«Disposta da un organo disciplinare come l’Ordine, ovvero in sede penale, la sanzione della sospensione investe sempre tutte le sfere d’attività del medico, anche il lavoro dipendente e in convenzione. Per un Pos che manca, si potrebbe arrivare a sguarnire un paese di un medico di famiglia, subordinando il diritto alla salute del residente alla necessità di incentivare la semplificazione amministrativa.
Un’impellenza che per inciso ha già danneggiato la nostra immagine: si tratta il Pos come uno strumento antievasione quale non è (ci sono vari modi per incentivare l’emersione), e si presume che chi non lo possiede vada colpito come fosse pari ai soggetti sospendibili sulla base del dpr 221/50. Su questi punti conto di sensibilizzare i colleghi ordinisti in Fnom».
Inoltre, la detrazione del costo delle prestazioni dall’imponibile reddituale inserita nel ddl è uno specchietto per allodole: quei costi sono già deducibili in quanto inerenti all’attività professionale. Per Di Lascio, «tutta la normativa sul Pos non semplifica nulla ma anzi complica la vita. Dal punto di vista giuridico, la sospensione ope legis del medico fino al 2009 era disposta in base al dpr sugli ordini per spaccio di stupefacenti, condanne a non meno di 2 anni di reclusione, interdizione dai pubblici uffici ed altre fattispecie di cui agli articoli 42 e 43 che delineano un soggetto pericoloso.

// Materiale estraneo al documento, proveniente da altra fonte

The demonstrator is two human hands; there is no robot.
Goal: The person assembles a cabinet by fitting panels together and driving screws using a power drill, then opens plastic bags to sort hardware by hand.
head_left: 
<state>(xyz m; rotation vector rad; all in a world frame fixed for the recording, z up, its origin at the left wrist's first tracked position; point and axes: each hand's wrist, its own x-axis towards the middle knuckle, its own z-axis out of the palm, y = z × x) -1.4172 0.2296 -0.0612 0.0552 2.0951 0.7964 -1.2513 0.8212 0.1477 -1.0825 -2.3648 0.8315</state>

La legge Brunetta nel 2009 con la radiazione per chi redige i certificati di malattia senza visitare ha posto il problema di rivedere la legge sugli ordini. La revisione non c’è stata e questo ddl sanzionatorio sembra non porsi il problema di entrare in contrasto con la gestione del diritto alla salute. Se un convenzionato recidivo senza lettore fosse sospeso, l’intera attività soffrirebbe per una mancanza legata a incombenze imposte per una libera professione spesso residuale, da pochi euro annui.
Ma nel ddl ci sono pure lacune. Non si dice chi emette la sanzione: il Prefetto (o il Questore) o la Procura della Repubblica? Né si capisce per quanto tempo è comminata la sospensione. Credo -conclude Di Lascio – che noi medici abbiamo tempo e possibilità per avanzare le nostre considerazioni».